--- START ---
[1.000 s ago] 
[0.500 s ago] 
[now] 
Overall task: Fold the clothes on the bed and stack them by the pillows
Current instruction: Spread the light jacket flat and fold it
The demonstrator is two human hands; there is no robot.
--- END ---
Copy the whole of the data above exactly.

Response to this exercise =>
[1.000 s ago] 
[0.500 s ago] 
[now] 
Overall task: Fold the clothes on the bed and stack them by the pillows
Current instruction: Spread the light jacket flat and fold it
The demonstrator is two human hands; there is no robot.

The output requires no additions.